§ **Required action**: Everything in the listing below from the line containing "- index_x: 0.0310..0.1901" through the line containing "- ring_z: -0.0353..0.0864" must be repeated exactly; the remaining lines are not wanted.

>>

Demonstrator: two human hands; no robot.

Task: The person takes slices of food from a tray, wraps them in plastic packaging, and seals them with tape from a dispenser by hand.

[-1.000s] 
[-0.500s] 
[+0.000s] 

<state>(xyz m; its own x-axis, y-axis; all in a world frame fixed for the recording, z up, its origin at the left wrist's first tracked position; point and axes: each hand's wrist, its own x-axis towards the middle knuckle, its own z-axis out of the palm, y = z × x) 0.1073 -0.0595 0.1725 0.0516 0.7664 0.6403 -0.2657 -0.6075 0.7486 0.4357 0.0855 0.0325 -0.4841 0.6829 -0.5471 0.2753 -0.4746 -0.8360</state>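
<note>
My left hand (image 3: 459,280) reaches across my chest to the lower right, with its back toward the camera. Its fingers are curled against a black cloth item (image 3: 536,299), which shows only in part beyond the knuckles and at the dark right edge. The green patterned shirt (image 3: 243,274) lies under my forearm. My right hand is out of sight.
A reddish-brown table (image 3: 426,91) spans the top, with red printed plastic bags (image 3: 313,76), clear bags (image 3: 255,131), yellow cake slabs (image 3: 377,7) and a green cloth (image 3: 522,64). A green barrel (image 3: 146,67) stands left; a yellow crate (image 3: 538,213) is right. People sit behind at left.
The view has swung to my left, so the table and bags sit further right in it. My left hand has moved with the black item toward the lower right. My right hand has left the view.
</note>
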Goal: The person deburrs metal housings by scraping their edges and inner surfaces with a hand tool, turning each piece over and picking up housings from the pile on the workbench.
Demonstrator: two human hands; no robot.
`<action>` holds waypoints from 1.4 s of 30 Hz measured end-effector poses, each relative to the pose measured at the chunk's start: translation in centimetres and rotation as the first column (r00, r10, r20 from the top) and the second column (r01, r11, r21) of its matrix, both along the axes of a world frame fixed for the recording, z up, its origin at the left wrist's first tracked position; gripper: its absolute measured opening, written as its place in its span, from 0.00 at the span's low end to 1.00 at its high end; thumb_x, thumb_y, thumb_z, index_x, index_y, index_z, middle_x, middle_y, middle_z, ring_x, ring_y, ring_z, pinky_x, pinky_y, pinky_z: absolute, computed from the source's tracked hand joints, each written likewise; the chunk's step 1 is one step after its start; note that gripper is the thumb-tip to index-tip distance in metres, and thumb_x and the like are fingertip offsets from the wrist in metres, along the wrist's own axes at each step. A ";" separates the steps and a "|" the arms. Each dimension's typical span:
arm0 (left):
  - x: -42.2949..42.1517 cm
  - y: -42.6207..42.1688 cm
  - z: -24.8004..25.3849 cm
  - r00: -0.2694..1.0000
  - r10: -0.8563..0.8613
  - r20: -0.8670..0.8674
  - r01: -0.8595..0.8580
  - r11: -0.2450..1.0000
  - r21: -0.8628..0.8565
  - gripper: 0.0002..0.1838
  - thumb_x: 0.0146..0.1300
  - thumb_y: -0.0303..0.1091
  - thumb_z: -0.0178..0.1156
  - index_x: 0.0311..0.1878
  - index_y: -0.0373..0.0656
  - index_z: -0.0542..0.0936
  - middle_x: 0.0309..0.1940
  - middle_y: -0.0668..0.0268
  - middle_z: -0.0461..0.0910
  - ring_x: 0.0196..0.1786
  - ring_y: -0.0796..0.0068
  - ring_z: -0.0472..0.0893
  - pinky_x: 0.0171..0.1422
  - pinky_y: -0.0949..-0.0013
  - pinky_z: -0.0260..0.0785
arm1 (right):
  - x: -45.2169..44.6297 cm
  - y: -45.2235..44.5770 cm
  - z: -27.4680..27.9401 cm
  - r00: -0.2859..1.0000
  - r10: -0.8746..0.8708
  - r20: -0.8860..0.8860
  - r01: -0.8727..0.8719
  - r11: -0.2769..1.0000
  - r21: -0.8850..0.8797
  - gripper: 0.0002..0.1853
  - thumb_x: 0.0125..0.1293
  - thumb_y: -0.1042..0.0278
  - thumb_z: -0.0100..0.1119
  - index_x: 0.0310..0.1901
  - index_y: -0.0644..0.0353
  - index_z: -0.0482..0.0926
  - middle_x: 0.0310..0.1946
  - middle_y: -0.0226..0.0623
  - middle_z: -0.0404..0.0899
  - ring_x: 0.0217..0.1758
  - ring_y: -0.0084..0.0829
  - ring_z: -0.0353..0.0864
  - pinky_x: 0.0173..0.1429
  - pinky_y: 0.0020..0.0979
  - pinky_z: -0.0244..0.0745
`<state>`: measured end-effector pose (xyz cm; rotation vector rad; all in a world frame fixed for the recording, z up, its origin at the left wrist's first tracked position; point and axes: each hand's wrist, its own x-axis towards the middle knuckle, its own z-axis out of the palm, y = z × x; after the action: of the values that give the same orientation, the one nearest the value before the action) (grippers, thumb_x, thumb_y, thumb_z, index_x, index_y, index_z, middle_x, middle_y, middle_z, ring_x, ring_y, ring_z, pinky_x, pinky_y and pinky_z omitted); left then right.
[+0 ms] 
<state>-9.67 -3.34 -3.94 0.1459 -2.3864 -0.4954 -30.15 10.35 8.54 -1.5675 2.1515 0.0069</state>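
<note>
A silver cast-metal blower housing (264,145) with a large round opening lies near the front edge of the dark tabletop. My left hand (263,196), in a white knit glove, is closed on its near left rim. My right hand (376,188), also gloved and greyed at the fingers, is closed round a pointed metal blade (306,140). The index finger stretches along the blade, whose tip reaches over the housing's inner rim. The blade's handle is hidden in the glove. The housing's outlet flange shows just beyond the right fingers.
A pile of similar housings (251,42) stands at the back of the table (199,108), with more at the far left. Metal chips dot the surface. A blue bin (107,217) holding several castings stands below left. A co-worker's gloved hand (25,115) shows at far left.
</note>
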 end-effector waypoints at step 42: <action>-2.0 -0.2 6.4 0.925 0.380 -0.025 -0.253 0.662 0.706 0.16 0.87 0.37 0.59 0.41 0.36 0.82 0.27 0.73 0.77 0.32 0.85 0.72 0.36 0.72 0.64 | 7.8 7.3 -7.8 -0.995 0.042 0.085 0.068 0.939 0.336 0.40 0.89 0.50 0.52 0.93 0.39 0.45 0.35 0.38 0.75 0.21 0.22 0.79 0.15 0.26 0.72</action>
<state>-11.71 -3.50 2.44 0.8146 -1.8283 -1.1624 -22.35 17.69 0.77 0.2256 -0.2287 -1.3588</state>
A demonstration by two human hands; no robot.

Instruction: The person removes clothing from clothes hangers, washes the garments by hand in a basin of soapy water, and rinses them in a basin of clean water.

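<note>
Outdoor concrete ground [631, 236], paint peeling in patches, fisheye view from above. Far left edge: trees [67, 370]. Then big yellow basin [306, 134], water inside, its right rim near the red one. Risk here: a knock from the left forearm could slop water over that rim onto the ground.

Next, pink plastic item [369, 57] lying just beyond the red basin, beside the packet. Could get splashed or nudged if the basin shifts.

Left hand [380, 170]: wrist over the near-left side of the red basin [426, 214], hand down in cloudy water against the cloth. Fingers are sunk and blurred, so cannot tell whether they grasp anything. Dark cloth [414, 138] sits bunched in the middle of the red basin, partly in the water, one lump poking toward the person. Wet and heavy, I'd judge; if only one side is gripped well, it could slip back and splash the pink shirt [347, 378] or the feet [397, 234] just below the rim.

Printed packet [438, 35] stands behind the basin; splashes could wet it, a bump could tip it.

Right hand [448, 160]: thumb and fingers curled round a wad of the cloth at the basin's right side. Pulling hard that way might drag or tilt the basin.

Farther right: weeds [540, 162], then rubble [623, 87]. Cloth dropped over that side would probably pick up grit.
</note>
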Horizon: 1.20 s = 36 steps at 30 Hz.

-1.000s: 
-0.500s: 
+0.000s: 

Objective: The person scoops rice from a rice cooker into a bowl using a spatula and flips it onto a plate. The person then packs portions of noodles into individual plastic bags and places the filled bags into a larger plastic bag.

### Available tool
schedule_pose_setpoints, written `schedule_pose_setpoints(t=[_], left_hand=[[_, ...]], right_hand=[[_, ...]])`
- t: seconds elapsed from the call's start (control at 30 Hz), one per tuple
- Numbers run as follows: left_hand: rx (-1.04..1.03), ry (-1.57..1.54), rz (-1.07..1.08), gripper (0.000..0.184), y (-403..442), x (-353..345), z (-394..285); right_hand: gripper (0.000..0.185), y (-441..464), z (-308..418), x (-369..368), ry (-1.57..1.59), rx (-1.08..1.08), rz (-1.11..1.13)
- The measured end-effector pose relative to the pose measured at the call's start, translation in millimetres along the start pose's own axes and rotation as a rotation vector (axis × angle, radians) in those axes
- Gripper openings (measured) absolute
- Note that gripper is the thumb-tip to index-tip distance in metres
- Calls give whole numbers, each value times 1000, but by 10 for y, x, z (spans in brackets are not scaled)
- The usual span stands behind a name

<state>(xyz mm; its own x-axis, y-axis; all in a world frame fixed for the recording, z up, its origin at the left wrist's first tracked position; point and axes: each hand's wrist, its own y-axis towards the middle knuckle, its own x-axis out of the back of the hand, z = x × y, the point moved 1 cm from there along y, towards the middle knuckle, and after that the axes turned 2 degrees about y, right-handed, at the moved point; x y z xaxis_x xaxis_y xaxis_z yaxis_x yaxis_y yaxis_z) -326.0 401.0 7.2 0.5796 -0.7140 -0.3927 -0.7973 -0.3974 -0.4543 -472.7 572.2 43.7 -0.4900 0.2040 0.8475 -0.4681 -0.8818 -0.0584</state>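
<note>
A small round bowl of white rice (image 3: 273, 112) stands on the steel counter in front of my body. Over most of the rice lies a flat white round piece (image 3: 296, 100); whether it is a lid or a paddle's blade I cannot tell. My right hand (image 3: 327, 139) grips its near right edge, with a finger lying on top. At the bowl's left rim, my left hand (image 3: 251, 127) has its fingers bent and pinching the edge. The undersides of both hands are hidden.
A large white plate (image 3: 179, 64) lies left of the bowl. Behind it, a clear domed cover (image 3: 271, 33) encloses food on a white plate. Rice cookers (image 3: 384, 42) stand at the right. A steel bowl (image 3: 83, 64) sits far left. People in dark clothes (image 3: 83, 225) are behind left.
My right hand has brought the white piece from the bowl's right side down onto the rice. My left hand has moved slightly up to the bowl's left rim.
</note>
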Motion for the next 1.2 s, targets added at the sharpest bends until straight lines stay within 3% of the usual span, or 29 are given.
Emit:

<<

§ **Answer below**:
  - index_x: 0.0310..0.1901
  - index_y: -0.0644..0.0353
  - index_z: -0.0482..0.0926
  - middle_x: 0.0310..0.1946
  - middle_y: -0.0226..0.0623
  - middle_z: -0.0404..0.0899
  - ring_x: 0.0217..0.1758
  - ring_y: -0.0084..0.0829
  - ring_z: -0.0353..0.0864

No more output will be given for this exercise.